Recruiting appeals for the armed services were made by the mayor at the Regent, Britannia Pier and other amusement centres. In Regent Street a shopkeeper displayed a collection box, urging people to contribute the cost of a sandbag (4½d, about 2p today) to help the Norfolk Regiment to acquire 1000 immediately. The anniversary of the British entering the war was marked by a collection and concert that realised £220 for distressed citizens of Russia, France and Belgium.

On the plus side, the borough received £27,000 from the Canadian Relief Fund.

Yarmouth’s head postmaster announced that because of depletion of staff, letter deliveries were to be restricted to three a day (7am, 1.30pm, 5.30pm)! Yes, three deliveries a day! Despite revision in post charges, local newspapers could still be sent to anywhere in the UK for a halfpenny.

An unusual case was heard by Yarmouth magistrates against a local ship-broker, his clerk and a Danish man accused of trying to procure the sale of two Yarmouth drifters to Icelanders unqualified to own British vessels. The broker was acquitted but his co-defendants were fined £5 plus £5 costs each.

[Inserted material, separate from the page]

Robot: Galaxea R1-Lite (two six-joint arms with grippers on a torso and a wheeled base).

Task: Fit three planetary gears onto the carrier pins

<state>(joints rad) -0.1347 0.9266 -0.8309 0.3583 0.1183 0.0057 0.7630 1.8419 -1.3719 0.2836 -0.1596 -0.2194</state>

Only about 200 drifters participated in the autumn herring fishery; catches made very high prices and record earnings.

A three-year-old boy, Jack Morris, received fatal burns through playing with matches at his Northgate Street home.

Charles Leach, popularly known as “the cough-drop king” because of the Market Place stall he ran for half a century, died. Another death was that of J W de Caux, “Yarmouth’s oldest magistrate and a trouble-maker on the council”; there was no religious service but a graveside oration was made.

The town also lost the Hippodrome’s popular owner, George Gilbert. The Easter Fair became silent and still as his funeral procession passed through. Thousands gathered to pay their last respects.

One of the most talked about occurrences of 1915 came as the year was almost past – the spectacular five-hour blaze, intensified by gale-force winds that gutted the imposing Cliff Hotel at Gorleston three days before 1916 arrived. The hotel was opened in 1898 and was replaced by the present hotel within a few years.

Two other noteworthy events of 1915 were the launch of Cotton’s Dairy which merged to form Collett and Cotton in 1969, and the opening of a new cinema on the west side of the Market Place; the Central Cinema, later known as the Bijou and also the Plaza, was built on the site of the former Liberal Club.

In 1959 Woolworth moved from Regent Road into new premises on the site of the cinema; today a Poundland store trades there.